TASK DESCRIPTION — Line by line, copy the data below exactly.
════════════════════
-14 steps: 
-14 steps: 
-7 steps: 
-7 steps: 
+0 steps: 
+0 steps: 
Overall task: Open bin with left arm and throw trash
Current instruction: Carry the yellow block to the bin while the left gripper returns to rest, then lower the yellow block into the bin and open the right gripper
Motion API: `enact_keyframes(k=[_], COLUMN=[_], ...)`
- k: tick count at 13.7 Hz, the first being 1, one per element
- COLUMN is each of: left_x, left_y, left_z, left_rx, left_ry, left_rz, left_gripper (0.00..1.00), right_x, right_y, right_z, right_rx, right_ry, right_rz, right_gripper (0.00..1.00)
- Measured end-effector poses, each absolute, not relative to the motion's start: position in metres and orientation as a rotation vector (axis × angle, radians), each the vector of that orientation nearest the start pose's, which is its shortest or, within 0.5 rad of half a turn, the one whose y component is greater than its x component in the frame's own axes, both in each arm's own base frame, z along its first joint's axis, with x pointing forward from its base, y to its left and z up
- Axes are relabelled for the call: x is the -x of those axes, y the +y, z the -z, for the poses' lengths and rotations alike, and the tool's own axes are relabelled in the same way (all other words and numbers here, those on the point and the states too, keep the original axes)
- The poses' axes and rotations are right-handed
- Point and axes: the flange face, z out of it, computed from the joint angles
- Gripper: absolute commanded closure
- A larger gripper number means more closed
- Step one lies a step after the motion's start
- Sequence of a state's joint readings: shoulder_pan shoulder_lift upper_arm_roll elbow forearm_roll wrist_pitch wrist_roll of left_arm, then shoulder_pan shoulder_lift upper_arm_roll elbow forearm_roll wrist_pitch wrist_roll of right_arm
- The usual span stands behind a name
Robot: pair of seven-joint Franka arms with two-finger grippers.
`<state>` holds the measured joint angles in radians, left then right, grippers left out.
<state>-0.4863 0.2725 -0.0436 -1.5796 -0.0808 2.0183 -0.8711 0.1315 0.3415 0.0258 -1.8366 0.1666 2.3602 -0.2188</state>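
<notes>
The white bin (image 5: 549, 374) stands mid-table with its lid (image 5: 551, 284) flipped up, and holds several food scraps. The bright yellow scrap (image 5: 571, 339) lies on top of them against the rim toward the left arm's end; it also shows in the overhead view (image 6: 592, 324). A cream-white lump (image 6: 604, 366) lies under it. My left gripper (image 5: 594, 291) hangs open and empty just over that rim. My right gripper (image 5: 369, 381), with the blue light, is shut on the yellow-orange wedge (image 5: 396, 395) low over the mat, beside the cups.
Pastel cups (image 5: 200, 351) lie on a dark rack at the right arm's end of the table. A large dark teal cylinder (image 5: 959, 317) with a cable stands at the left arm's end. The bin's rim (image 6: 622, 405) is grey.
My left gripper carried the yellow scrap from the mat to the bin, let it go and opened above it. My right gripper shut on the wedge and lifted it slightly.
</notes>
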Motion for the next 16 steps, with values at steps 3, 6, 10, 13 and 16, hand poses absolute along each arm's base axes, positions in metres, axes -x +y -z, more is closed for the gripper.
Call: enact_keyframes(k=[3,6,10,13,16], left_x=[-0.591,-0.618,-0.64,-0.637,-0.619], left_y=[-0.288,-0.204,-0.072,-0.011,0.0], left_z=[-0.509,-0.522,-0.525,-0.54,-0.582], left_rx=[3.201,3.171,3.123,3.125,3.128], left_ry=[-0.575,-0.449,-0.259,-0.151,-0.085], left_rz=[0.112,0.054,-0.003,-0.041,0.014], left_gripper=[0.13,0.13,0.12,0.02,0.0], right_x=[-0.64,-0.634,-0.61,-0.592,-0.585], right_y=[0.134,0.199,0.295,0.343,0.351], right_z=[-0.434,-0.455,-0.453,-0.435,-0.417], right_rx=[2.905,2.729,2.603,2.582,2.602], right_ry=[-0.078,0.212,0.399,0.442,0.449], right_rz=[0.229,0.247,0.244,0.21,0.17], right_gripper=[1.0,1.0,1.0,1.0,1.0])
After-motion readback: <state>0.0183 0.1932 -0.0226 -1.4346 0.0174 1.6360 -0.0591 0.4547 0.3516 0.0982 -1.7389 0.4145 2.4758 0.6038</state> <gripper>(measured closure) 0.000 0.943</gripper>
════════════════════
SOLUTION FOR THIS EXERCISE —
-14 steps: 
-14 steps: 
-7 steps: 
-7 steps: 
+0 steps: 
+0 steps: 
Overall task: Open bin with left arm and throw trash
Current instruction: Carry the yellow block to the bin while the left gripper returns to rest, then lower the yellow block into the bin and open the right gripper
Motion API: `enact_keyframes(k=[_], COLUMN=[_], ...)`
- k: tick count at 13.7 Hz, the first being 1, one per element
- COLUMN is each of: left_x, left_y, left_z, left_rx, left_ry, left_rz, left_gripper (0.00..1.00), right_x, right_y, right_z, right_rx, right_ry, right_rz, right_gripper (0.00..1.00)
- Measured end-effector poses, each absolute, not relative to the motion's start: position in metres and orientation as a rotation vector (axis × angle, radians), each the vector of that orientation nearest the start pose's, which is its shortest or, within 0.5 rad of half a turn, the one whose y component is greater than its x component in the frame's own axes, both in each arm's own base frame, z along its first joint's axis, with x pointing forward from its base, y to its left and z up
- Axes are relabelled for the call: x is the -x of those axes, y the +y, z the -z, for the poses' lengths and rotations alike, and the tool's own axes are relabelled in the same way (all other words and numbers here, those on the point and the states too, keep the original axes)
- The poses' axes and rotations are right-handed
- Point and axes: the flange face, z out of it, computed from the joint angles
- Gripper: absolute commanded closure
- A larger gripper number means more closed
- Step one lies a step after the motion's start
- Sequence of a state's joint readings: shoulder_pan shoulder_lift upper_arm_roll elbow forearm_roll wrist_pitch wrist_roll of left_arm, then shoulder_pan shoulder_lift upper_arm_roll elbow forearm_roll wrist_pitch wrist_roll of right_arm
- The usual span stands behind a name
Robot: pair of seven-joint Franka arms with two-finger grippers.
`<state>` holds the measured joint angles in radians, left then right, grippers left out.
<state>-0.4863 0.2725 -0.0436 -1.5796 -0.0808 2.0183 -0.8711 0.1315 0.3415 0.0258 -1.8366 0.1666 2.3602 -0.2188</state>
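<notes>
The white bin (image 5: 549, 374) stands mid-table with its lid (image 5: 551, 284) flipped up, and holds several food scraps. The bright yellow scrap (image 5: 571, 339) lies on top of them against the rim toward the left arm's end; it also shows in the overhead view (image 6: 592, 324). A cream-white lump (image 6: 604, 366) lies under it. My left gripper (image 5: 594, 291) hangs open and empty just over that rim. My right gripper (image 5: 369, 381), with the blue light, is shut on the yellow-orange wedge (image 5: 396, 395) low over the mat, beside the cups.
Pastel cups (image 5: 200, 351) lie on a dark rack at the right arm's end of the table. A large dark teal cylinder (image 5: 959, 317) with a cable stands at the left arm's end. The bin's rim (image 6: 622, 405) is grey.
My left gripper carried the yellow scrap from the mat to the bin, let it go and opened above it. My right gripper shut on the wedge and lifted it slightly.
</notes>
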Motion for the next 16 steps, with values at steps 3, 6, 10, 13 and 16, hand poses absolute along each arm's base axes, positions in metres, axes -x +y -z, more is closed for the gripper.
Call: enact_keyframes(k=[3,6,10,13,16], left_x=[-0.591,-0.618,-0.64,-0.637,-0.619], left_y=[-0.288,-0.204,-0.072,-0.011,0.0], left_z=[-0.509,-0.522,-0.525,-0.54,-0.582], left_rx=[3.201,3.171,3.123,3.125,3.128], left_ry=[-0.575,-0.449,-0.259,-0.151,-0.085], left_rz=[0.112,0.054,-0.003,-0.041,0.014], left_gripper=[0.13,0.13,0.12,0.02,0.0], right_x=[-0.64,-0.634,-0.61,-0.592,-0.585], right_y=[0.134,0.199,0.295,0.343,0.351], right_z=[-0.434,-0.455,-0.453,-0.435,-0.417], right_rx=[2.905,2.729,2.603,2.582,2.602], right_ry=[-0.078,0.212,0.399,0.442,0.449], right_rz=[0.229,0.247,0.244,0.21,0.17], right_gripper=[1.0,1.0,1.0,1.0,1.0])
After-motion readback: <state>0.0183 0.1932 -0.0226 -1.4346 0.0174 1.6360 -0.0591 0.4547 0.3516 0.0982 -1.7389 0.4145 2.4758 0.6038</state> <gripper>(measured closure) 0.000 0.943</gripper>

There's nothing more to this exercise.